2.1.5 Le caractère fermé et limité de la série

On a vu que le sens lexical peut se réduire à un seul vocable. Le sens grammatical, par contre, embrasse une large série de mots. Il est donc évident que celui−ci doit être non seulement plus abstrait, mais que pour cette même raison il sera confiné à un nombre d’éléments plus restreint. Si les mots devaient se voir ajouter un nombre très grand de modificateurs grammaticaux, leur emploi dans la phrase et la communication même en seraient entravés. C’est pourquoi si le lexique représente une série illimitée d’éléments, la grammaire est faite d’une série limitée d’éléments. On peut dresser la liste des éléments grammaticaux, alors que pour le lexique cela n’est pas possible. Si les mots constituent des inventaires ouverts (on peut en emprunter à d’autres langues, ou en créer de nouveaux), les éléments grammaticaux constituent des listes fermées (en ne peut pas créer consciemment un élément grammatical).

2.2 La catégorie grammaticale. Son aspect sémantique

Le système grammatical d’une langue est caractérisé par l’ensemble de ses catégories grammaticales, morphologiques et syntaxiques. On parlera surtout ci−dessous des catégories morphologiques.

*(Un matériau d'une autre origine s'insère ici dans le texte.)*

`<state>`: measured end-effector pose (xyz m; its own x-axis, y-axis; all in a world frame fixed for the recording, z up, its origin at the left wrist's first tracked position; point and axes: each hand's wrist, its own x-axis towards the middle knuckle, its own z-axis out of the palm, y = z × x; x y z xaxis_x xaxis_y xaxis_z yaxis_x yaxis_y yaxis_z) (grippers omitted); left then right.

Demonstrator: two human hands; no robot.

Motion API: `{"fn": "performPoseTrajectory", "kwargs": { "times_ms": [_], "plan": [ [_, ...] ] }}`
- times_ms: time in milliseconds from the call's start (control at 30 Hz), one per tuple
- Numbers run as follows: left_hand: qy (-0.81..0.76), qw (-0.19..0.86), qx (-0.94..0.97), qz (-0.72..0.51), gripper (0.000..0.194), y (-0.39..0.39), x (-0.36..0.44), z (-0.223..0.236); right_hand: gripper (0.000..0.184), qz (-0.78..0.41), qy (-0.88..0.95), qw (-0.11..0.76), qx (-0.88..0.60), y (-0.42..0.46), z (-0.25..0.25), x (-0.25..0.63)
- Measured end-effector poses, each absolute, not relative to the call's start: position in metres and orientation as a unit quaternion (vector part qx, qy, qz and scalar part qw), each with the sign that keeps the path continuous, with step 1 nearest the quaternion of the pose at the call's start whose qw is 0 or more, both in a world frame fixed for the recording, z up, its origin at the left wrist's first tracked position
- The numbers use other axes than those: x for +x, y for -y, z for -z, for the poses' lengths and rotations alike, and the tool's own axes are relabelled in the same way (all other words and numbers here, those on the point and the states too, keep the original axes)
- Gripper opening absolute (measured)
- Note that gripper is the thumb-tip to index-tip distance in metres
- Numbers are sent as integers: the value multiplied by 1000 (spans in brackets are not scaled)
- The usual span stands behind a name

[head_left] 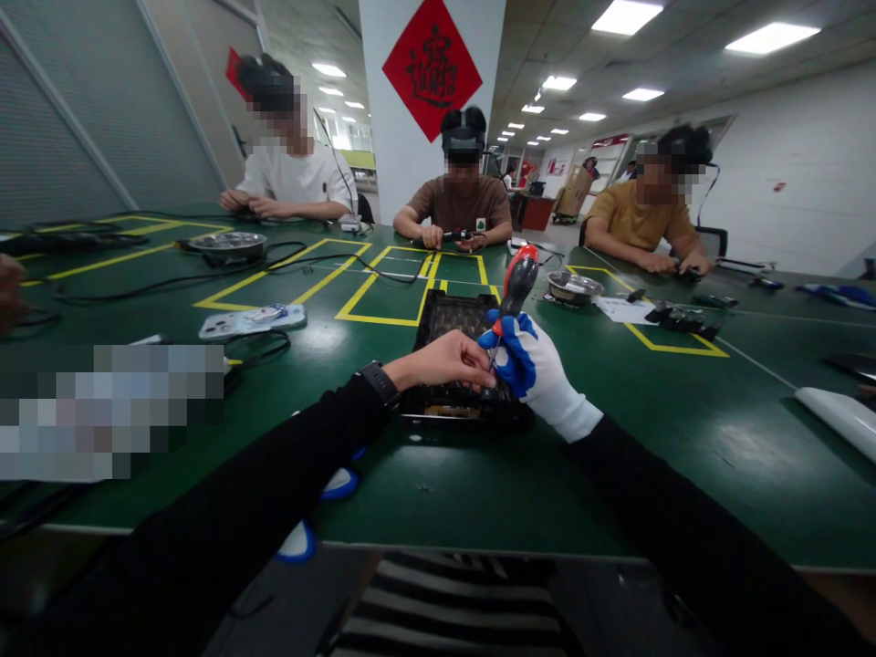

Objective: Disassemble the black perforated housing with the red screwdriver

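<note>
A red and black screwdriver (518,285) stands nearly upright, its handle pointing up, in my right hand (537,365). That hand wears a white glove with blue coated fingers, closed round the lower handle and shaft. My left hand (444,360), bare and with a black watch at the wrist, has its fingertips pinched together beside the screwdriver's lower shaft. Whatever the pinch holds is too small to make out. Beneath both hands lies a black rectangular device housing (465,315), open at the top, with dark parts inside. My hands hide its middle and the screwdriver's tip.
Yellow tape rectangles mark the green table (424,493). A phone (253,319) lies to the left. Metal bowls (575,286) stand farther back, and black cables (171,283) cross the left side. Blue-and-white glove fingers (340,484) show under my left arm. Several people sit opposite.
</note>
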<state>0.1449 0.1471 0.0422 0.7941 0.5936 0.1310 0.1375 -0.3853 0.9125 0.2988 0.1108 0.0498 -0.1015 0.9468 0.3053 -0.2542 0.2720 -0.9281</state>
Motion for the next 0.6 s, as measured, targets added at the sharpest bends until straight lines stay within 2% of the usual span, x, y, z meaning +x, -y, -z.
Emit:
{"fn": "performPoseTrajectory", "kwargs": {
  "times_ms": [200,333,433,600],
  "plan": [
    [-238,515,791,-230,27,-147,146,-42,32,-535,526,585,-308,-112,-49,301],
    [-245,514,787,-235,26,-148,145,-42,40,-449,630,566,-285,-109,-48,309],
    [-247,514,787,-234,27,-148,145,-41,38,-391,665,559,-305,-106,-50,310],
    [-236,510,794,-229,26,-147,145,-42,30,-480,571,580,-327,-104,-55,302]
  ]
}}
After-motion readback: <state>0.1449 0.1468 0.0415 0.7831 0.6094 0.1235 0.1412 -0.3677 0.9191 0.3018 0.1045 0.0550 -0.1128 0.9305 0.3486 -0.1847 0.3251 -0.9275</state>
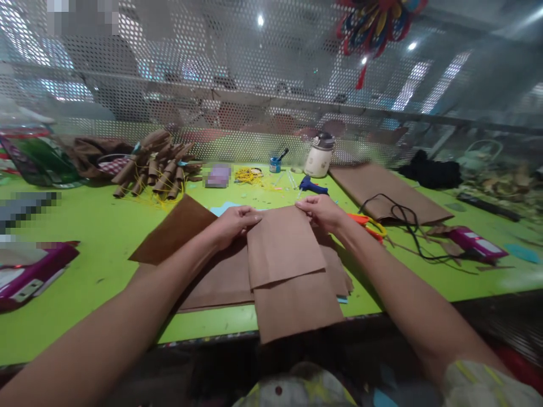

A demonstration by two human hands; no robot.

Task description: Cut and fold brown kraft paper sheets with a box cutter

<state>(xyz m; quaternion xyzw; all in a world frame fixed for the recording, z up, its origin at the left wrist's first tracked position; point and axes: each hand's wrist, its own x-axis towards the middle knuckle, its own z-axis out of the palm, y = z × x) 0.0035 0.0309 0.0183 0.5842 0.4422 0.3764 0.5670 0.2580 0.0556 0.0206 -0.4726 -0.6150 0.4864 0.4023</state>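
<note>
A sheet of brown kraft paper [285, 249], folded over so that one layer hangs below the other, is held up between my two hands. My left hand [237, 223] pinches its top left corner, thumb on the near side. At the top right corner my right hand [320, 210] grips the fold with closed fingers. Beneath lie more brown paper sheets [220, 277] on the green table, with a darker brown piece [178, 229] standing tilted at their left. Scissors with orange and yellow handles [369, 223] lie partly behind my right wrist.
Rolled brown paper tubes with yellow string [156, 172] are piled at the back left. A blue glue gun [313, 185], a white bottle [320, 155] and a small blue jar [275, 164] stand behind. Purple power strips [477, 244] lie at both sides; a black cable [413, 232] loops at right.
</note>
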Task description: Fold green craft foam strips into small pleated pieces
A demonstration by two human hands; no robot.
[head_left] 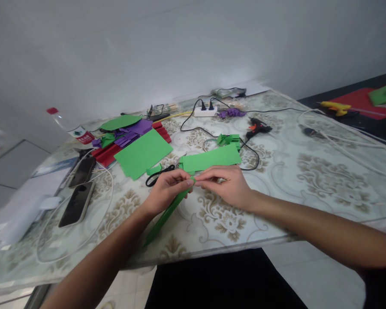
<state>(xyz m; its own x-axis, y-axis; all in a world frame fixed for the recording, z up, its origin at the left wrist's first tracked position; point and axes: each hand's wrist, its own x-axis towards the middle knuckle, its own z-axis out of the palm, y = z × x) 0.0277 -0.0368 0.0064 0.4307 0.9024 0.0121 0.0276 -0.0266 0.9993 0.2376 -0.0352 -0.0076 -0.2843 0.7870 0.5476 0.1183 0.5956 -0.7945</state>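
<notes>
A long green paper strip (167, 216) slants from between my fingers down toward the table's front edge. My left hand (170, 189) pinches the strip near its upper end. Fingertip to fingertip with it, my right hand (225, 182) is closed on that same end, where a small folded bit shows. Just beyond my hands lies a flat green paper piece (210, 158). Black-handled scissors (159, 174) rest beside my left hand, partly covered by a green scrap (154, 169).
Green sheets (144, 154), red corrugated paper (107, 154) and purple paper (135, 130) lie left. A black glue gun (257, 127), power strip (206, 112) and cables are behind. Two phones (77, 204) and a bottle (72, 128) stand left; a yellow glue gun (336, 107) is far right.
</notes>
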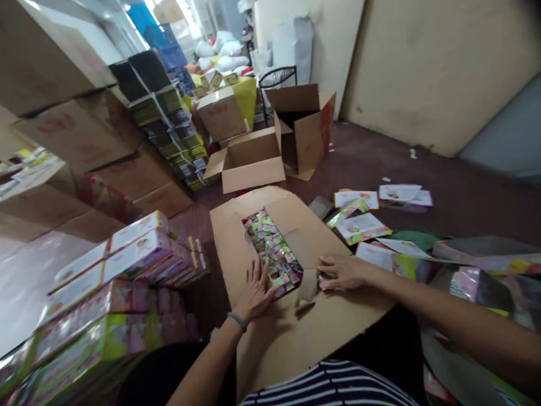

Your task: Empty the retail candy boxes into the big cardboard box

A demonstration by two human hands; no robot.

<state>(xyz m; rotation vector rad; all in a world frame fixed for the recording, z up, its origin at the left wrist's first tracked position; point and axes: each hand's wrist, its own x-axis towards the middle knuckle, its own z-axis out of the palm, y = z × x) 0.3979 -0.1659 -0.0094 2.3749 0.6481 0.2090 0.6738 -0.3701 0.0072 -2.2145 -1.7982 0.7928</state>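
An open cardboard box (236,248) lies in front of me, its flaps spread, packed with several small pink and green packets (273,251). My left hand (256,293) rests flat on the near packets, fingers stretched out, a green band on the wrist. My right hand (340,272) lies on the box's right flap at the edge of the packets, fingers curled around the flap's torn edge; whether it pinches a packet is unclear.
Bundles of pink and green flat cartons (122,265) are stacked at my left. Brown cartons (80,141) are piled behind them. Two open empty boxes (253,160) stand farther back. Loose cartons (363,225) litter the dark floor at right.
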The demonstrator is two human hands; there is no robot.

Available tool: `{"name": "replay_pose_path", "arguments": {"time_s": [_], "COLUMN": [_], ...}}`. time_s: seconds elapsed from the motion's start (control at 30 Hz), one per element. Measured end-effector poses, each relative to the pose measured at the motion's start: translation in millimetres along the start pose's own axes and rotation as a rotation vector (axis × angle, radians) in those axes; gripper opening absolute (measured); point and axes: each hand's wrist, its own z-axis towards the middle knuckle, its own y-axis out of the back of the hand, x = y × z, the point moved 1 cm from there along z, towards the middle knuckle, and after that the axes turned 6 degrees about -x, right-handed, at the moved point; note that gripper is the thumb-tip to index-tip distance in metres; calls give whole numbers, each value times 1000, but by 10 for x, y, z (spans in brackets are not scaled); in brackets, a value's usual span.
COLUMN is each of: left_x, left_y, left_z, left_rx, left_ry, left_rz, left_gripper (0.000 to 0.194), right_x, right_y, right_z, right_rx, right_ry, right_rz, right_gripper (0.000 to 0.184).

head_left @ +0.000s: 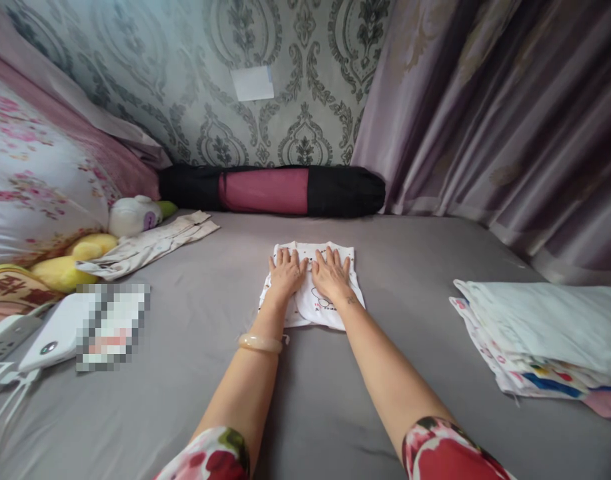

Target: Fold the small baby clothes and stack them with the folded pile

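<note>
A small white printed garment (325, 315), folded into a rough square, lies on the grey bed sheet (205, 280) in front of me. My left hand (287, 272) rests flat on its upper left part, fingers spread and pointing away. Beside it, my right hand (331, 272) presses flat on the upper right part, fingers also spread. The thumbs are close together near the garment's middle. Dark lettering and a drawn figure show below my right hand. What kind of garment it is, I cannot tell.
To the right lies a stack of folded clothes (550, 327). On the left are a patterned cloth (155, 247), yellow and white plush toys (130, 217), a white device (60, 330) and a power strip (10, 337) with cables. A black and pink long bag (265, 191) lies along the wall.
</note>
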Motion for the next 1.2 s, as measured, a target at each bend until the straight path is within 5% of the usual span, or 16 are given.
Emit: {"name": "replay_pose_path", "arguments": {"time_s": [0.33,0.5,0.6,0.73,0.87,1.03,1.2], "left_x": [7,31,104,240,396,600,802], "left_y": [-34,201,437,665,695,654,735], "left_z": [-74,-8,-35,-312,-699,-1002,-1143], "left_rx": [-112,121,120,79,92,87,153], "left_ry": [-47,-53,-56,-165,-374,-504,-591], "left_rz": [56,-55,-85,-117,-98,-103,-168], "left_gripper": [59,55,56,53,48,50,27], "right_x": [-12,-124,-193,-263,-334,-439,-570], "right_y": [-52,89,222,397,502,530,600], "right_z": [-4,-60,-297,-755,-1108,-1299,-1363], "right_rx": [-40,147,177,259,302,186,97], "right_ry": [23,78,161,330,475,606,651], "right_rz": [-14,107,154,144,89,23,-3], "right_gripper": [54,61,59,56,55,48,39]}}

La catégorie grammaticale représente l’unité de la valeur grammaticale (sens grammatical) et de la forme grammaticale. Pour qu’on puisse parler d’une forme grammaticale dans la langue, il faut qu’une forme s’associe régulièrement avec un sens grammatical déterminé.

2.2.1 La structure interne de la catégorie grammaticale

La structure interne de la catégorie grammaticale est caractérisée par les oppositions et les sous−catégories. Analysons les deux aspects de la catégorie grammaticale.

Résumons les caractéristiques de la valeur grammaticale:

Les oppositions sont la condition nécessaire de l’existence d’une catégorie grammaticale. Là, où il n’y a pas d’oppositions de sens rendues par les formes différentes, la catégorie grammaticale n’existe pas. Les formes qui s’opposent d’après leur sens a l’intérieur de la catégorie grammaticale s’appellent « sous−catégories ». Ainsi le singulier et le pluriel sont des « sous−catégories » de la catégorie grammaticale du nombre.

Remarques: On appelle souvent « catégorie » ce qui est désigné ici par le terme sous−catégorie (la catégorie du singulier, du plus−que−parfait, par exemple). Les oppositions du sein de la même catégorie peuvent être binaires (entre deux sous−catégories) ou multiples (entre plusieurs sous−catégories). L’opposition binaire est la condition minimale de l’existence d’une catégorie grammaticale.

Il y avait trois genres en latin. Cette opposition de trois éléments s’est réduite en langues romanes à une opposition binaire, on compte deux genres en français: masculin et féminin − le neutre s’est réparti entre les deux); mais la catégorie n’en subsiste pas moins: deux formes suffisent pour créer la catégorie de genre.

La catégorie du cas en latin connaissait cinq (ou six) formes. Il ne s’en était conservé que deux en ancien français: le cas sujet et le cas régime, pourtant la catégorie du cas continuait à vivre avec ces deux formes. Après l’élimination d’un des cas (c’était le cas sujet, parfois le cas régime) toute la catégorie du cas s’est trouvée exclue de la langue. La grammaire traditionnelle compte en français quatre sous−catégories de mode: indicatif, conditionnel, subjonctif, impératif.

Des théoriciens sont arrivés à conclure que le conditionnel et l’impératif ne sont pas des modes autonomes, mais des formes spécifiques de l’indicatif. La grammaire théorique maintient donc la catégorie verbale de mode par la seule opposition indicatif / subjonctif.